> REQUIRED ACTION:
Copy out the entire listing word for word.

> PROVIDED DATA:
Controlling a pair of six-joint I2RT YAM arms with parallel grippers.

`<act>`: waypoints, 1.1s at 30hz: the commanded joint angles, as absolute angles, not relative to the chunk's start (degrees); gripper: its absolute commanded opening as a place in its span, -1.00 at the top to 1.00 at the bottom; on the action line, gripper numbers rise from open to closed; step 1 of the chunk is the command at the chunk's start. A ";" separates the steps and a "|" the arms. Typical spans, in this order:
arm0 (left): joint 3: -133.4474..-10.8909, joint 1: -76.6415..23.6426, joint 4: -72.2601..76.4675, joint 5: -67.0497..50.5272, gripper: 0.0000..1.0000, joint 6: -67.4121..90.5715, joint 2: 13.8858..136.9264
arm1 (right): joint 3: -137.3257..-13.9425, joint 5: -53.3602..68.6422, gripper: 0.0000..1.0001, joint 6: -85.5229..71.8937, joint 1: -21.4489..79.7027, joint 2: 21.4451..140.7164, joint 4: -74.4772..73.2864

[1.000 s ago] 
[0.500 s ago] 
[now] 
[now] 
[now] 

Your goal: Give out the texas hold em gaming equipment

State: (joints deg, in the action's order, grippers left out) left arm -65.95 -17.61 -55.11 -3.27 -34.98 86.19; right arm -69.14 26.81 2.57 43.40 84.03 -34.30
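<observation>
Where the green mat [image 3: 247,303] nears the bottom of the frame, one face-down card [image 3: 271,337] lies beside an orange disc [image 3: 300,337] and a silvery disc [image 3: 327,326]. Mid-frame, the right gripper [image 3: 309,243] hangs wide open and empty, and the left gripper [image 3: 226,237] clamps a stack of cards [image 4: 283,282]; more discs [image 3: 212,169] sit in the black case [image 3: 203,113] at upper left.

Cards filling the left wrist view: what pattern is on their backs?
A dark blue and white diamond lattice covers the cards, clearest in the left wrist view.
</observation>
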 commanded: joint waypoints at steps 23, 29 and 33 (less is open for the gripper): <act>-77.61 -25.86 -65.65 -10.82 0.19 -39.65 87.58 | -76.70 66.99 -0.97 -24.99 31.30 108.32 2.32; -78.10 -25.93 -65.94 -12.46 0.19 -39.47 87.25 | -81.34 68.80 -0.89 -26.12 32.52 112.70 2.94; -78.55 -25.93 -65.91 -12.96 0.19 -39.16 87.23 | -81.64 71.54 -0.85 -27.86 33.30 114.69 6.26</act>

> SOLUTION TO THE PROBLEM:
Controlling a pair of six-joint I2RT YAM arms with parallel grippers.

`<act>`: waypoints, 1.1s at 30hz: the commanded joint angles, as absolute angles, not relative to the chunk's start (degrees); gripper: its absolute commanded opening as a place in its span, -1.00 at the top to 1.00 at the bottom; on the action line, gripper numbers rise from open to closed; step 1 of the chunk is the command at the chunk's start. A ";" separates the steps and a "|" the arms. Typical spans, in this order:
arm0 (left): joint 3: -133.4474..-10.8909, joint 1: -76.6415..23.6426, joint 4: -72.2601..76.4675, joint 5: -67.0497..50.5272, gripper: 0.0000..1.0000, joint 6: -67.4121..90.5715, joint 2: 13.8858..136.9264
arm1 (right): joint 3: -137.3257..-13.9425, joint 5: -53.3602..68.6422, gripper: 0.0000..1.0001, joint 6: -85.5229..71.8937, joint 1: -21.4489..79.7027, joint 2: 21.4451..140.7164, joint 4: -74.4772..73.2864

[1.000 s ago] 
[0.500 s ago] 
[now] 
[now] 
[now] 

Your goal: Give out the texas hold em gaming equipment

State: (joints deg, in the action's order, grippers left out) left arm -65.95 -17.61 -55.11 -3.27 -34.98 86.19; right arm -69.14 26.81 2.57 43.40 84.03 -34.30
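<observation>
Where the green mat [image 3: 247,303] nears the bottom of the frame, one face-down card [image 3: 271,337] lies beside an orange disc [image 3: 300,337] and a silvery disc [image 3: 327,326]. Mid-frame, the right gripper [image 3: 309,243] hangs wide open and empty, and the left gripper [image 3: 226,237] clamps a stack of cards [image 4: 283,282]; more discs [image 3: 212,169] sit in the black case [image 3: 203,113] at upper left.

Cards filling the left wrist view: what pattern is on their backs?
A dark blue and white diamond lattice covers the cards, clearest in the left wrist view.
</observation>
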 commanded: joint waypoints at steps 23, 29 and 33 (less is open for the gripper): <act>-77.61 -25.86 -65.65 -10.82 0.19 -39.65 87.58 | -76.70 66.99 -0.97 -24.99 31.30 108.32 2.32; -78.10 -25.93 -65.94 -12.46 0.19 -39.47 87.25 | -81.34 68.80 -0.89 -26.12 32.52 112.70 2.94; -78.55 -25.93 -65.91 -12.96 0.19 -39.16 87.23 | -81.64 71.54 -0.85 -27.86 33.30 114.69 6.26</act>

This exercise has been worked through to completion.